Alors que nous venons de célébrer le 8 mars dernier la journée internationale de la femme, l’occasion nous est donnée de rendre hommage à la femme haïtienne qui s’est tant sacrifiée pour aider Haïti à avancer, surtout en ces moments difficiles. Le rôle des femmes dans la société est souvent négligé et non reconnu à sa juste valeur. Cela ne vaut pas seulement pour les Haïtiennes, mais pour les femmes du monde entier qui sont souvent victimes de préjugés, d’injustices et d’abus divers.

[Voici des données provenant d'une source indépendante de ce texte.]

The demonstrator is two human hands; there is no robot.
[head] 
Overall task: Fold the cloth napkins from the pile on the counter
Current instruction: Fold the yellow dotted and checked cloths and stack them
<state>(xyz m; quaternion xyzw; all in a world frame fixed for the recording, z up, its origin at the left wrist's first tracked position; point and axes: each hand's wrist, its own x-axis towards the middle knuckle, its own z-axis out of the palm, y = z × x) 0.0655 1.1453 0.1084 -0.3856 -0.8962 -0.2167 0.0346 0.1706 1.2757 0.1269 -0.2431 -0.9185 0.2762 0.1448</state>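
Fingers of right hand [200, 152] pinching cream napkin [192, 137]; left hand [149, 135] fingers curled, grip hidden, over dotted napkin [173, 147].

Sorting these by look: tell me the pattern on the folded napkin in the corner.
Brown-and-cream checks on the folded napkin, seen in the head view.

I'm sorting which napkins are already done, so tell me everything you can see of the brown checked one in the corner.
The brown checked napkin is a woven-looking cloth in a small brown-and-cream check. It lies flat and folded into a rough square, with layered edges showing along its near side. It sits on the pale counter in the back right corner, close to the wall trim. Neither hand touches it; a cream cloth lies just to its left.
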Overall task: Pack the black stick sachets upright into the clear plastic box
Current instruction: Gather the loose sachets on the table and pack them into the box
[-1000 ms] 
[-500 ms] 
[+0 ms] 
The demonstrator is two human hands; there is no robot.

La femme haïtienne, colonne vertébrale du pays

Depuis l’indépendance d’Haïti en 1804, les femmes ont toujours joué un rôle clé dans l’histoire tumultueuse de notre pays. Dès le début, elles se sont levées pour prendre leur place dans la société haïtienne, souvent en défiant les normes sociales strictes de l’époque.

Au cours des siècles, la femme haïtienne n’a cessé de lutter pour la liberté, la justice et l’égalité. Elle a été combattante, cheffe de file politique, artiste inspirante, et bien plus encore. On peut dire sans tomber dans l’exagération que la femme haïtienne a marqué son pays d’une empreinte indélébile.

Déjà contre les Français, les femmes ont joué un rôle crucial dans la guerre de l’indépendance, combattant aux côtés des hommes pour renverser le régime colonial.

Un exemple parmi d’autres, Sanité Bélair (de son vrai nom Suzanne Bélair), sœur de l’un des chefs de la révolution, a conduit des groupes de soldats dans des batailles importantes. Elle a également fourni un soutien logistique et matériel aux combattants en leur procurant de la nourriture, des soins de santé et des munitions.

Dans les années qui ont suivi l’indépendance, les femmes ont continué à jouer un rôle de premier plan dans la société haïtienne. Elles ont fondé des organisations pour aider les pauvres et ouvert des écoles et des cliniques pour améliorer la vie des communautés locales.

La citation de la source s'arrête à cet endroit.